XML.orgXML.org
FOCUS AREAS |XML-DEV |XML.org DAILY NEWSLINK |REGISTRY |RESOURCES |ABOUT
OASIS Mailing List ArchivesView the OASIS mailing list archive below
or browse/search using MarkMail.

 


Help: OASIS Mailing Lists Help | MarkMail Help

[Date Prev] | [Thread Prev] | [Thread Next] | [Date Next] -- [Date Index] | [Thread Index]
Re: [xml-dev] My report on experiments with unused namespaces

On Tue, 21 Sep 2010 19:49:01 -0700, Ramkumar Menon wrote:
> for e.g. [
> <orderInfo xmlns:poid="1234" xmlns:description="sampleOrder"
> xmlns:numberOfItems="3"/>
> 
> How Lovely!
> ]

<snicker />

Beautiful!  Not only abuse of namespace declarations (but perfectly 
legal, of course), but also abuse of the laxity of definition of URI 
within W3C.

I can't imagine anyone actually doing this, can you?  A parse/write 
sequence could result in:

<orderInfo xmlns:ns0="sampleOrder" xmlns:ns1="3" xmlns:ns2="1234" />

or even:

<ns0:orderInfo xmlns:ns0="" xmlns="3" xmlns:ns1="1234" 
xmlns:ns2="sampleOrder" />

which are all informationally equivalent, per Namespaces in XML 
(because the prefix doesn't matter, in theory).

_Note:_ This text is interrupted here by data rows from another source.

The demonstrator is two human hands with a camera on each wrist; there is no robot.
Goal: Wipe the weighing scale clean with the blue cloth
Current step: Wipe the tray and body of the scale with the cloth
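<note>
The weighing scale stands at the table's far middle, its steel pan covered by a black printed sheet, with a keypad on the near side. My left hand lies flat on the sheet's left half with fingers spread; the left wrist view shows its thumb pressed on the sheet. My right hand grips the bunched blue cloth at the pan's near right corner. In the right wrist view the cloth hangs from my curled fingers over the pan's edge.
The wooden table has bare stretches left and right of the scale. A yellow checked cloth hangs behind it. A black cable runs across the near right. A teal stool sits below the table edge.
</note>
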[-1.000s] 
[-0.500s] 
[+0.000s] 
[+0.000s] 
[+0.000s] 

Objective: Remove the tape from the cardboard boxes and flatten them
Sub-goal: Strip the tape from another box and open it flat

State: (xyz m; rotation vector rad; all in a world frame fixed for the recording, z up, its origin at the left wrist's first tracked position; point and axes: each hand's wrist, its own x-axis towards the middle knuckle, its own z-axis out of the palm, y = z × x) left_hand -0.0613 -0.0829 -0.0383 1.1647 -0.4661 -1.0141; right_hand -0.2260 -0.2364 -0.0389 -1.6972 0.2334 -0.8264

But it would have been more fun to have:

<orderInfo xmlns:poid="1234" xmlns:description="sampleOrder" 
xmlns:noi="3">
  <item noi:number="1">poid:23A12</item>
  <item noi:number="2">poid:45B23</item>
  <item noi:number="3">poid:67C98</item>
</orderInfo>

More abuse, more fun.  This is nearly incomprehensible, even though I 
just created it, but the idea is that the noi:number attribute 
identifies a line item, and the QName in each element content (if it is 
a QName ...) represents the item ID, which is thus strongly associated 
with the purchase order ID previously defined.

To respond to your question, asking what the conclusion is: it seems to 
me that Roger has created a term, "in-use namespace", which he wants to 
define precisely.  I probably ought to have stayed out of the 
discussion; it isn't likely to matter to me how this neologism is 
defined on this mailing list (it's unlikely to gain much currency, I 
imagine).  Having joined the discussion, I find myself unwilling to 
accept too-facile a definition ... until, at last, in my previous post, 
I find that I want to know the purpose of defining this term, "in-use 
namespace."

We already have a number of terms defined around namespaces, and 
they're sufficiently distressingly difficult to communicate to folks 
with little experience that I find myself questioning whether "in-use" 
is a concept that has utility.  If the term is defined such that it 
includes use in element and attribute names and in element and 
attribute content, what have we gained?  If the term is defined such 
that it only includes use in element and attribute names, but not in 
content, what have we gained?

If the broad definition is used, and we then encounter XML like this:

<doc xmlns:pi="http://joe.random.uri/";>
<?importantPI pi:xyzzy=42 pi:plugh=2A ?>
 [...]
</doc>

do we need a new, broader definition?  One that includes 
QNames-in-PI-content?  What about QNames-in-comment-content?

The namespaces specification makes it clear how namespace-to-prefix 
mappings must be declared and how they can then be used in element and 
attribute names, and if an undeclared prefix is used as part of an 
element or attribute QName, the specification makes this a 
well-formedness error.

XSLT and XPath 1.0 (the latter because of the former) and W3C XML 
Schema make use of QNames in content.  So does WSDL.  Schema defines a 
"QName" primitive type (unrelated to string, uri, Name, or NMTOKEN ... 
sorry, different rant (hi, Michael!)), which in a sense "blesses" the 
use of QNames in content--but really, since the original XML 
specification, and before it SGML, made use of NAME (or "NcName" once 
you retcon it) as an attribute type, the blessing had already been 
given, and QName simply transfers its efficacy to the updated target.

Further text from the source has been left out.